The polygraph, commonly known as a lie detector, has been a tool of intrigue and controversy since its inception in the early 20th century. Initially conceptualized by William M. Marston, a psychologist and the creator of Wonder Woman, the polygraph was developed to measure physiological responses—such as changes in blood pressure, respiration, and electrodermal activity—that are believed to indicate deception. Despite its widespread use by law enforcement agencies, the legal community, and the private sector, the polygraph’s validity and reliability have been subjects of debate. In particular, the development of automated scoring algorithms for polygraph data aims to create reliable and statistically valid classification schemes that minimize both false positive and false negative rates. This blog post delves into the complexities of polygraph data analysis, based on Aleksandra Slavkovic’s detailed evaluation of polygraph data and automated scoring algorithms.

The Polygraph Examination Process

A polygraph examination is divided into three phases: pre-test, in-test, and post-test. During the pre-test, the examiner explains the theory behind the polygraph and formulates the test questions. This phase is crucial, as experienced polygraphers believe that improper conduct during the pre-test can lead to erroneous results. The in-test phase involves asking the examinee a series of Yes and No questions, while their physiological responses are recorded. The same series of questions is typically repeated multiple times to ensure consistency. Finally, in the post-test phase, the examiner reviews the responses with the examinee, often leading to a confession if the examinee is guilty.

The polygraph measures three main physiological signals: thoracic and abdominal respiration, electrodermal activity (EDR), and cardiovascular signals. These signals are recorded as time series data and are used to deduce whether the examinee is being deceptive or truthful. The premise is that a deceptive person will exhibit stronger physiological responses to relevant questions compared to control questions.
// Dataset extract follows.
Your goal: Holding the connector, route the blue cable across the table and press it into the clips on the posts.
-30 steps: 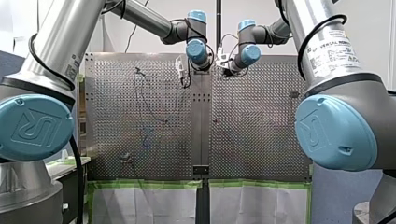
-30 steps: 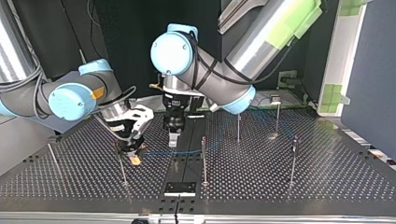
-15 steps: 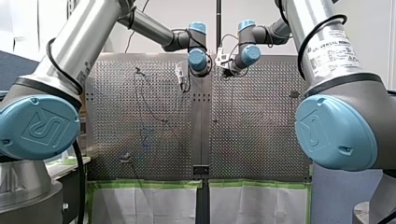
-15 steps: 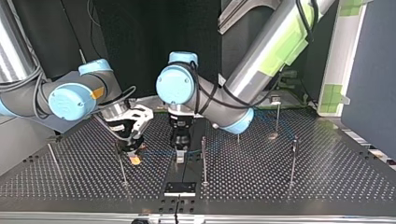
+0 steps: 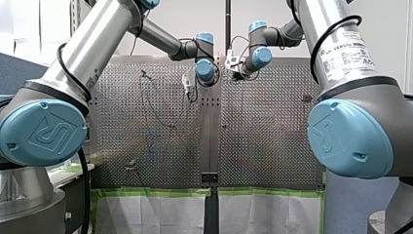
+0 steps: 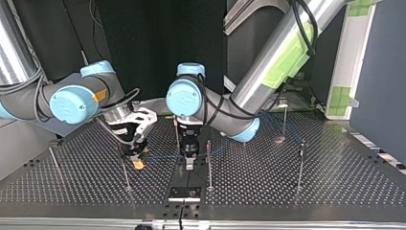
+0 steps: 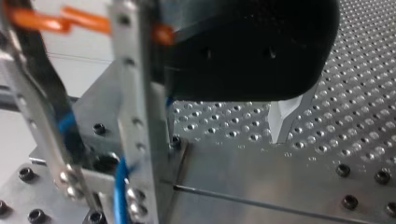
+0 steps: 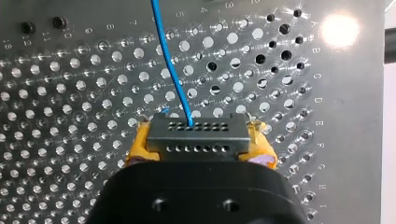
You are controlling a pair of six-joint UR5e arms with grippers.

Challenges in Polygraph Data Analysis

One of the primary challenges in polygraph data analysis is the enormous variability in the data. Polygraph examinations vary widely in terms of the subject of investigation, test format, structure, and administration. This variability makes it difficult to develop standardized and generalizable statistical procedures for analyzing polygraph data. Moreover, the quality of the datasets and the assumptions underlying data collection are often overlooked, leading to potential biases and inaccuracies in the results.

In her evaluation, Slavkovic analyzed 149 real-life polygraph cases, focusing on the validity of logistic regression when applied to such a highly variable and small dataset. Logistic regression is a statistical model commonly used in classification problems, where the goal is to separate deceptive from non-deceptive subjects based on their physiological responses. The study highlighted the complexity of polygraph data and the challenges of developing reliable automated scoring algorithms.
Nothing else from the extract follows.